● Stored entries
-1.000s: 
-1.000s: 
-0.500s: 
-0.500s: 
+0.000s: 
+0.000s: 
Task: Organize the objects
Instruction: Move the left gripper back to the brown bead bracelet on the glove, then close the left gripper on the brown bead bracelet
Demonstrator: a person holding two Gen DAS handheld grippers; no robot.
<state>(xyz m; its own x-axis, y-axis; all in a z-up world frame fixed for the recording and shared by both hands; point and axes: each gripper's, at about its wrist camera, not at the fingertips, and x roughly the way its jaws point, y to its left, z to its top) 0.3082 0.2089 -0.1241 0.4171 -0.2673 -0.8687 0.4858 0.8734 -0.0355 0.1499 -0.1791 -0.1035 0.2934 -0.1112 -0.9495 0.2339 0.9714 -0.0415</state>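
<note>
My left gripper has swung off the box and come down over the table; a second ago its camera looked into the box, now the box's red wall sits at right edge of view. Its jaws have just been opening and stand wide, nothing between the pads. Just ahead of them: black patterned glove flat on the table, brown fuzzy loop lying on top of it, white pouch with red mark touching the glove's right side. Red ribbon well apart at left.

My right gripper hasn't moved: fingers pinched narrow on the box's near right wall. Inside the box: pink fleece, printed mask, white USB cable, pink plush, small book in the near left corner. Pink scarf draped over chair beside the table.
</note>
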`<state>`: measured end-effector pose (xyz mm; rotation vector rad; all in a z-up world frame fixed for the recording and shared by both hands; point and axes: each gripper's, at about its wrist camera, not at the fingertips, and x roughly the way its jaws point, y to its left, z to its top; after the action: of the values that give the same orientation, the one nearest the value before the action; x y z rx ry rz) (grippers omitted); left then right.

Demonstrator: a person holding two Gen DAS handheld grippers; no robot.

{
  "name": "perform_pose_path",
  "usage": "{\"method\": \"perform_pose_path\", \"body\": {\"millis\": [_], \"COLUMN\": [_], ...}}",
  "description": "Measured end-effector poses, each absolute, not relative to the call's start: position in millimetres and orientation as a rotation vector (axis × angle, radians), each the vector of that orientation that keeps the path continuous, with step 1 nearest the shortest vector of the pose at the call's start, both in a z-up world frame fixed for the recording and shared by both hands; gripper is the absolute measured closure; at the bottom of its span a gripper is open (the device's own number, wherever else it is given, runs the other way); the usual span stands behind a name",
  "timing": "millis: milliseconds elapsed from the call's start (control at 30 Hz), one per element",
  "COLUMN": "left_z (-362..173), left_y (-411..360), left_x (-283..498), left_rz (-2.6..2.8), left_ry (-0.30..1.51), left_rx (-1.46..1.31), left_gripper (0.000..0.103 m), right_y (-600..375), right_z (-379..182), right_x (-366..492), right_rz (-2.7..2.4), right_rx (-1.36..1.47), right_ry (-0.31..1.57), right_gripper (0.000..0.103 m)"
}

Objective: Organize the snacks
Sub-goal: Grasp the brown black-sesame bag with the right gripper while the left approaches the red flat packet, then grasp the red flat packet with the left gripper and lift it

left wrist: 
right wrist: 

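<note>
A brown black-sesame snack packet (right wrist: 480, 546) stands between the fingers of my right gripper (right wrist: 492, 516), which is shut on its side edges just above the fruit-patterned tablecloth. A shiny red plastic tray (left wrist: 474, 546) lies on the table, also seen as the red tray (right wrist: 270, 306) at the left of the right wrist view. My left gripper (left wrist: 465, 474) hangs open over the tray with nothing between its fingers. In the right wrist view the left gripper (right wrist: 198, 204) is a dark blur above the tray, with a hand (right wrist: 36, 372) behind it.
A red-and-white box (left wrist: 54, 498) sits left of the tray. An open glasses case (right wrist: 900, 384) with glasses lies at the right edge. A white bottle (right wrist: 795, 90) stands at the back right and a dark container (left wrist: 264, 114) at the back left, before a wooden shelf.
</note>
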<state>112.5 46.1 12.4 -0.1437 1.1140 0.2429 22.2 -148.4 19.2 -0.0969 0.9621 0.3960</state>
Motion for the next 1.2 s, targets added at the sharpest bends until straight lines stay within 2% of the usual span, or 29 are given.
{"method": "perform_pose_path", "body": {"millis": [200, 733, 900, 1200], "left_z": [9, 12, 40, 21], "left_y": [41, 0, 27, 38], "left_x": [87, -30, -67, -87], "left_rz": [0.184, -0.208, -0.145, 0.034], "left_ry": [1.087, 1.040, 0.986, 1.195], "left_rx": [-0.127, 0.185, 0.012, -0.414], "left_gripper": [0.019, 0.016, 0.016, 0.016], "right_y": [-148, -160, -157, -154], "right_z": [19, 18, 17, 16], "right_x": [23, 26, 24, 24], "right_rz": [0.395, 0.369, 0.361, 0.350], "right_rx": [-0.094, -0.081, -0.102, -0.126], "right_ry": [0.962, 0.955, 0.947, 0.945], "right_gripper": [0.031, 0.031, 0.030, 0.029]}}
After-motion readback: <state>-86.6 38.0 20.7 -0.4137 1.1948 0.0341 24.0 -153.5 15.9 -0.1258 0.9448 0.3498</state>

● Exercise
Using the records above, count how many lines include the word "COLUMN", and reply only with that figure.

● Task response
2